* **AIM OF THE TASK**: Look through the records below for the line with "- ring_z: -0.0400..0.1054" and the line with "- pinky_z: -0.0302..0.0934", then return those lines and all lines between, exactly.

* **RECORDS SHOWN**:
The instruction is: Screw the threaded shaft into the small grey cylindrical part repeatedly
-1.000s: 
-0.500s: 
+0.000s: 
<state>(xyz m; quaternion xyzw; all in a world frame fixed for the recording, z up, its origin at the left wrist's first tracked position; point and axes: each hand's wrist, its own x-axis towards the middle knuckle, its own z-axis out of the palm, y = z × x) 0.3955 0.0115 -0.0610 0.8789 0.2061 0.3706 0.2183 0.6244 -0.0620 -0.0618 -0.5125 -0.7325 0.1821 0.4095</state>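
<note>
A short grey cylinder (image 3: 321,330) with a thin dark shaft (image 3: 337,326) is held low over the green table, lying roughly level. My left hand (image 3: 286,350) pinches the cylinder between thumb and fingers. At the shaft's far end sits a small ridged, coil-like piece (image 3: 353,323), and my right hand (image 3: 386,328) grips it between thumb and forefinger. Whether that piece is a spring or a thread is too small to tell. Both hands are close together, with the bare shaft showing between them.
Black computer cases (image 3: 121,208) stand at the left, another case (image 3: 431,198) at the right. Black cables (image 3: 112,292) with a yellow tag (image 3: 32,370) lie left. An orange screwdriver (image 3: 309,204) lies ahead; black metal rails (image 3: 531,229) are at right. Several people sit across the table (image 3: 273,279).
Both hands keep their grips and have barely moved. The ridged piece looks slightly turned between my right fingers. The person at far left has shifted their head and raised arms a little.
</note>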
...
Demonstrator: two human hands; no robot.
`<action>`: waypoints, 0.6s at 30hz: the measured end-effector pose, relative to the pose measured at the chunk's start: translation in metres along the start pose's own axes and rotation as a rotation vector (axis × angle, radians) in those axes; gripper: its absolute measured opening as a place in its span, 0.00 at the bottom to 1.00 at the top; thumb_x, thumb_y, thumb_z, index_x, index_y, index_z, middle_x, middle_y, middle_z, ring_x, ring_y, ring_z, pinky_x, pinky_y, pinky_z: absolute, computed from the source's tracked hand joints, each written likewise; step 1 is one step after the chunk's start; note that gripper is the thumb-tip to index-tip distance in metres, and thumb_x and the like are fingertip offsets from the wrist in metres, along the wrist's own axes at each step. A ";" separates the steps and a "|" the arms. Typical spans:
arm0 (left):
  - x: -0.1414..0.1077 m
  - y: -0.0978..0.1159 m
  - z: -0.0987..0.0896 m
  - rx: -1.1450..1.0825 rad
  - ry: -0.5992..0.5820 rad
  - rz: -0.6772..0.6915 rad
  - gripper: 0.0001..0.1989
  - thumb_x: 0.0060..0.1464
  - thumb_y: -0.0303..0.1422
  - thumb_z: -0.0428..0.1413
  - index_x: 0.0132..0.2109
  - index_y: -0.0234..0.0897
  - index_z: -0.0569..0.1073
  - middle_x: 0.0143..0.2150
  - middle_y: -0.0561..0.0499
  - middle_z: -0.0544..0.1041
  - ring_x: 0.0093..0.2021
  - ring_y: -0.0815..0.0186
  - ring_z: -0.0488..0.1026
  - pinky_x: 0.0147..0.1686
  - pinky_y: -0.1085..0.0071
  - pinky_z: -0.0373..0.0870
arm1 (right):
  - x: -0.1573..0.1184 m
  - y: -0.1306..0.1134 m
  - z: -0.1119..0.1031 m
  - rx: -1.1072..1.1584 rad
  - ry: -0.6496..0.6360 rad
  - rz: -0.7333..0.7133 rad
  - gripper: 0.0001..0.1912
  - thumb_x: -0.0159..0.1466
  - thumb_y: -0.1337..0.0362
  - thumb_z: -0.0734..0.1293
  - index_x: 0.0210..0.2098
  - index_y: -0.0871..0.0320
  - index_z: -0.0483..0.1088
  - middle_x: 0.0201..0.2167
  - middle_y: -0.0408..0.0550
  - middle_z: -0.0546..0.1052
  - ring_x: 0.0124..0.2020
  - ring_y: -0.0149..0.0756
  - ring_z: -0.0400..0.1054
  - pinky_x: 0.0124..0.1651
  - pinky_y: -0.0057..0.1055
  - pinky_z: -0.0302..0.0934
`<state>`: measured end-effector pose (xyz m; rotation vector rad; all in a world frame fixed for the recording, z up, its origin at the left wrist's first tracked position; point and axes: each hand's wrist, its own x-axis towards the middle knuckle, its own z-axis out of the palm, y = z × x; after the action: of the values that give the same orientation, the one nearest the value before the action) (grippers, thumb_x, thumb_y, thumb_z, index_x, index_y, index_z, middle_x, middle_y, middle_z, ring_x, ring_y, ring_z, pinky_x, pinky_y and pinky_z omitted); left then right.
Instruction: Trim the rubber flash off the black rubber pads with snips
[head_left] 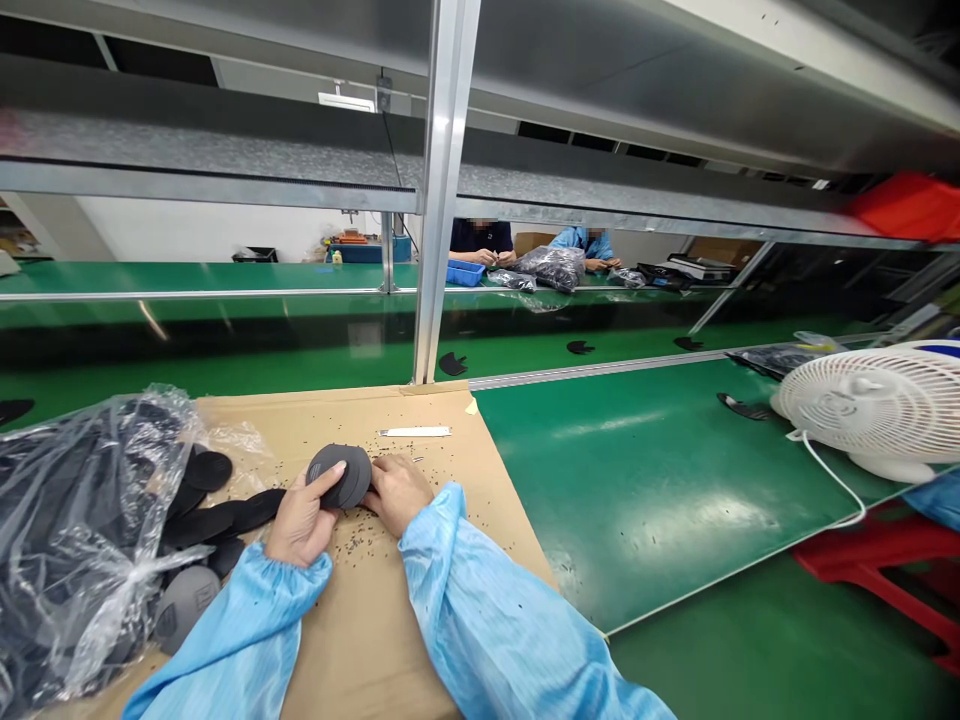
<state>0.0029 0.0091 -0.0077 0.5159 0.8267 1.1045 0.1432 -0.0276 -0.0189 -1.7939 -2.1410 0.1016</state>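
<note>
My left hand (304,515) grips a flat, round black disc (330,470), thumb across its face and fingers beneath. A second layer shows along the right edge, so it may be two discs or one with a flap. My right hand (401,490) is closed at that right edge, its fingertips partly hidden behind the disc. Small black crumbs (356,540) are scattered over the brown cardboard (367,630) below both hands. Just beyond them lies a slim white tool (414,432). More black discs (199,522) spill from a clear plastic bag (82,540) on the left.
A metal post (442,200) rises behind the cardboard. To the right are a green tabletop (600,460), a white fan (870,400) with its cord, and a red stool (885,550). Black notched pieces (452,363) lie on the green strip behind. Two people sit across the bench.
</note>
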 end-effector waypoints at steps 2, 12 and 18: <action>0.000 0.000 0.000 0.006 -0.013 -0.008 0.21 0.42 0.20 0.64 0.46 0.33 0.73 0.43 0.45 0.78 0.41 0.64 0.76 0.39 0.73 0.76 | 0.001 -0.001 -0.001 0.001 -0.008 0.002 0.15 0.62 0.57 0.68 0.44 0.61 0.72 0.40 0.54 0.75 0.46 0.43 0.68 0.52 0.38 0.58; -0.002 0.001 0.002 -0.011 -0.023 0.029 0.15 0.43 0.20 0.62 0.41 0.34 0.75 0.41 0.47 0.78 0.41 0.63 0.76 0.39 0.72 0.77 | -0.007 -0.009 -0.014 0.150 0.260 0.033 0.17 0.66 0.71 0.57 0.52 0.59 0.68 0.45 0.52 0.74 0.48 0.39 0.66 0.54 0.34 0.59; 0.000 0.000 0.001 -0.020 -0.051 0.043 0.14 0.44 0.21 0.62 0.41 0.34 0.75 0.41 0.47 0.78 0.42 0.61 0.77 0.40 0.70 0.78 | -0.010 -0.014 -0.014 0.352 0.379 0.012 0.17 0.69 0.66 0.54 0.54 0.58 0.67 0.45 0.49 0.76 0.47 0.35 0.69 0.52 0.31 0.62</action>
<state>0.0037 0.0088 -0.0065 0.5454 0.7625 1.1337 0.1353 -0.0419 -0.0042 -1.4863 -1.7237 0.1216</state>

* **COMPLETED EXERCISE**:
  - ring_z: -0.0400..0.1054
  - pinky_x: 0.0124..0.1651
  - pinky_y: -0.0057..0.1055
  - pinky_z: -0.0302..0.0934

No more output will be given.